More about Mazatlan
Why Cruise to Mazatlan?
A focus on history, art and beachy fun have strengthened Mazatlan's stronghold with cruise lines
Parts of the city aren't so nice; be careful if venturing out on your own
This Mexican destination is a mix of city grit and beachside luxury
Mazatlan Cruise Port Facilities?
Mazatlan's cruise port shares space with commercial industrial activity -- and because it's a bustling cargo port, a free tram takes you among the shipping containers to the cruise terminal. There, you'll find a festive atmosphere with timeshare vendors trying to give you free rides (if you will look at their properties), craft vendors and shops, including a pharmacy where you can buy Viagra and other medications without a prescription. Tables are set up under shade trees if you have a hankering for a cold beer (Pacifico is brewed across the street from the cruise terminal).
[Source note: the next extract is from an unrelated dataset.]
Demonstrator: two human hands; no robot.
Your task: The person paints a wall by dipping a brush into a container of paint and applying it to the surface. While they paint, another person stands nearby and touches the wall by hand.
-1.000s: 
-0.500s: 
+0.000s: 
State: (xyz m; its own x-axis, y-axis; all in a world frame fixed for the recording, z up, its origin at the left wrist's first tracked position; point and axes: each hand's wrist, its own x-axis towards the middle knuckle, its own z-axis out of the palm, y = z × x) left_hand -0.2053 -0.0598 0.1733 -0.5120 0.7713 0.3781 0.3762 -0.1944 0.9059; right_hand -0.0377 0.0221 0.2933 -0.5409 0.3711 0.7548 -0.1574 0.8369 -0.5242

There's also a second, quieter crafts market across from the chaos of the cruise ship terminal. There are no ATMs in the terminal, however.
Good to Know?
As a city, Mazatlan is quite spread out. Make sure to allow enough time to make it back to the cruise terminal if you're heading to the Golden Zone or the malecon.
By Foot: It's a 1-mile (15- to 20-minute) walk to Old Mazatlan. The city has added the "blue line" to direct walkers to the historic center; traffic cops help pedestrians cross. The city's "blue shirt" volunteers -- North American expats who are interested in promoting Mazatlan -- can also help you with directions at the pier and along the road.
By Taxi: You'll need a cab to get to the Golden Zone (about 4 miles from the pier) or the gorgeous malecon. Cabs are readily available outside the cruise terminal as are open-air, golf-cart-type vehicles called pulmonias. The fare to either Old Mazatlan or the Golden Zone is about $10 per cab.
By Car: Major car rental locations are in town; National Car Rental is right at the pier.
Currency & Best Way to Get Money?
ATMs are widely accessible if you want to get Mexican pesos, but U.S. dollars are accepted everywhere. If you are making an expensive purchase in a shop, you are best off paying with a credit card. Having dollar bills to pay for cab fares and trinkets is helpful.
Locals speak Spanish, but English is also widely spoken, particularly in shops and tourist venues.